Exercise:
Find all lines in the records that include the word "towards", and copy them out.

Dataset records
━━━━━━━━━━━━━━━━
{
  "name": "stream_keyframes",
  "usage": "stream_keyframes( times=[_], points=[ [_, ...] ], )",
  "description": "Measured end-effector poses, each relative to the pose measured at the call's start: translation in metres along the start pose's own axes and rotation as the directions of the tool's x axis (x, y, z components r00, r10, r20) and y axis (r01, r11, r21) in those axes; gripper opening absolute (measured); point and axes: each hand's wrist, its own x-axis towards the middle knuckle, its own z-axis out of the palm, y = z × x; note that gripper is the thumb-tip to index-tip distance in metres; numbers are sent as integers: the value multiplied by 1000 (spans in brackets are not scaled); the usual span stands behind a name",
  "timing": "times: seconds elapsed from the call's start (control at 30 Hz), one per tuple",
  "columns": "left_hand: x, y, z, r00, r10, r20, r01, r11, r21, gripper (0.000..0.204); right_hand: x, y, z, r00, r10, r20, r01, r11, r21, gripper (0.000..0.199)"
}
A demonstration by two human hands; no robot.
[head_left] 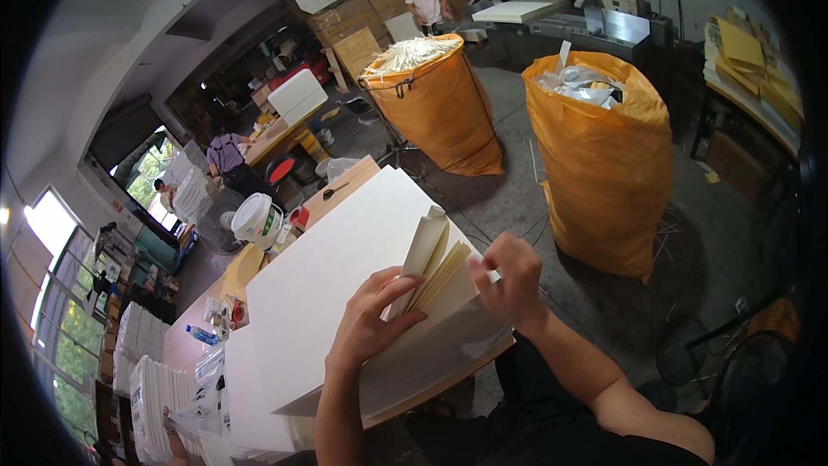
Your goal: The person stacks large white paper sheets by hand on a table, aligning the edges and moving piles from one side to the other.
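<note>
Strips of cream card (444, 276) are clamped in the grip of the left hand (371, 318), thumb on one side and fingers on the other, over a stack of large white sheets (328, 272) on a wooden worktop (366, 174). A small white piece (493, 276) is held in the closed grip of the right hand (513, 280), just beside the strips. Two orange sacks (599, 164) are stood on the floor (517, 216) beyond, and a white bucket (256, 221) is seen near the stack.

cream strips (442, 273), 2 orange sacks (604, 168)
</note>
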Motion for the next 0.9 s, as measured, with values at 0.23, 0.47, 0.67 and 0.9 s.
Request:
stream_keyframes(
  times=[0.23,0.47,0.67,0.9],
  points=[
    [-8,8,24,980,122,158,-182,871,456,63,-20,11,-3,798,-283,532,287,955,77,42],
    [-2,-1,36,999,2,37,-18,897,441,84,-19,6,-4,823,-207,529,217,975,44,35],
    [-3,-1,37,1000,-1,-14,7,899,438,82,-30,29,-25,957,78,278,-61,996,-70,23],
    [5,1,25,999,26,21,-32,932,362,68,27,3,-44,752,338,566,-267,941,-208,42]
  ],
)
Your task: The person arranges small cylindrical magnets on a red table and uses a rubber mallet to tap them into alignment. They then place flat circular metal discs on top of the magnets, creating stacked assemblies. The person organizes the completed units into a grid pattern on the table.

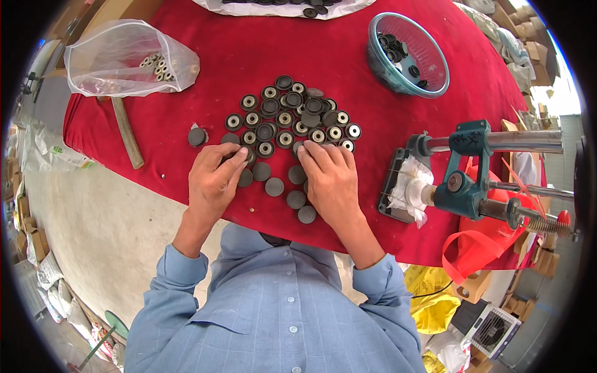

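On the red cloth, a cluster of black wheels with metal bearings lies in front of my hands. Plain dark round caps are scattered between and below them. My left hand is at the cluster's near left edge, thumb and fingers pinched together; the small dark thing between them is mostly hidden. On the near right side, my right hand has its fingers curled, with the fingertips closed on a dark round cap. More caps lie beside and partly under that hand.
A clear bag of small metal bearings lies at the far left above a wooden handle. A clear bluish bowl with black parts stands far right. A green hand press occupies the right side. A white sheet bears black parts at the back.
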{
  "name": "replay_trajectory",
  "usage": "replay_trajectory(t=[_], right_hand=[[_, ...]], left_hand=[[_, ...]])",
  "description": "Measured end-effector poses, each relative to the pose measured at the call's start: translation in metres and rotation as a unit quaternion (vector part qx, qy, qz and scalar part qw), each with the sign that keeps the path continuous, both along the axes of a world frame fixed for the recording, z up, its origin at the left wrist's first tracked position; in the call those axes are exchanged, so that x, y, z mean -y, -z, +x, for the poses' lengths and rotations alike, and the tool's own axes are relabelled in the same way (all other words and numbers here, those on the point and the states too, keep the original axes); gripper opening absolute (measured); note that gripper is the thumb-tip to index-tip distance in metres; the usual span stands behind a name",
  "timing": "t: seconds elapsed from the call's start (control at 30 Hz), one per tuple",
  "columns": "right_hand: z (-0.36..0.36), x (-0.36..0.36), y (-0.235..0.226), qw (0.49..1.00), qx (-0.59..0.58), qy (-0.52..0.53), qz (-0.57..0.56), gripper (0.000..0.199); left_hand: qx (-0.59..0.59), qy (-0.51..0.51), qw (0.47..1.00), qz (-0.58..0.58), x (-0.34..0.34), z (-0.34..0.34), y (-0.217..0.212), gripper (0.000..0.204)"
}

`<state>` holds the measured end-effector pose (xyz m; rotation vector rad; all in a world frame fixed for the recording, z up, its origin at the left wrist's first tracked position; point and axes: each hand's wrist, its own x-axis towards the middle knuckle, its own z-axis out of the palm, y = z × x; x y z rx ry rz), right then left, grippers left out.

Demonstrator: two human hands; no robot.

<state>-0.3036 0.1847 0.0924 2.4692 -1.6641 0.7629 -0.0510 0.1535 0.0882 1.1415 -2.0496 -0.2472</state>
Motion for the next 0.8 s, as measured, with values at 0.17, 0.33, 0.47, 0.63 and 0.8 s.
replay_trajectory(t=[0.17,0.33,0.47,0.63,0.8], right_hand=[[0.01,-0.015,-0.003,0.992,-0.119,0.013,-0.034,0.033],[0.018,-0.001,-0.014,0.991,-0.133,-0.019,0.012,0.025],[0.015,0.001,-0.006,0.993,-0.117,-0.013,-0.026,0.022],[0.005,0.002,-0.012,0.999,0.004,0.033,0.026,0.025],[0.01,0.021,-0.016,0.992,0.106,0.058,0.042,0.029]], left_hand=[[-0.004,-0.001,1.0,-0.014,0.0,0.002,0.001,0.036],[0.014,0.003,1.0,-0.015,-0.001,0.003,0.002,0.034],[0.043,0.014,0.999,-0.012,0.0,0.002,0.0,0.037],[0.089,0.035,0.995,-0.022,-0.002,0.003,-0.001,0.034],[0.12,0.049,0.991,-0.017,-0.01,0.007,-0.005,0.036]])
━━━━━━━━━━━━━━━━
Solution to the exercise:
  "description": "Measured end-effector poses, each relative to the pose measured at the call's start: translation in metres along the start pose's own axes and rotation as the directions of the tool's x axis (x, y, z components r00, r10, r20) and y axis (r01, r11, r21) in those axes; gripper opening absolute (measured); point and axes: each hand's wrist, its own x-axis towards the middle knuckle, its own z-axis out of the palm, y = z × x; note that gripper is the thumb-tip to index-tip distance in metres; numbers are sent as integers: the value multiplied by 1000 (spans in brackets are not scaled); the usual span stands behind a name",
`<state>` holds the measured end-effector pose (xyz m; rotation vector rad; all in a world frame fixed for the recording, z up, its origin at the left wrist's first tracked position; point and axes: each hand's wrist, its own x-axis towards the middle knuckle, its own z-axis out of the palm, y = z × x; x y z rx ry rz), right then left, grippers left out.

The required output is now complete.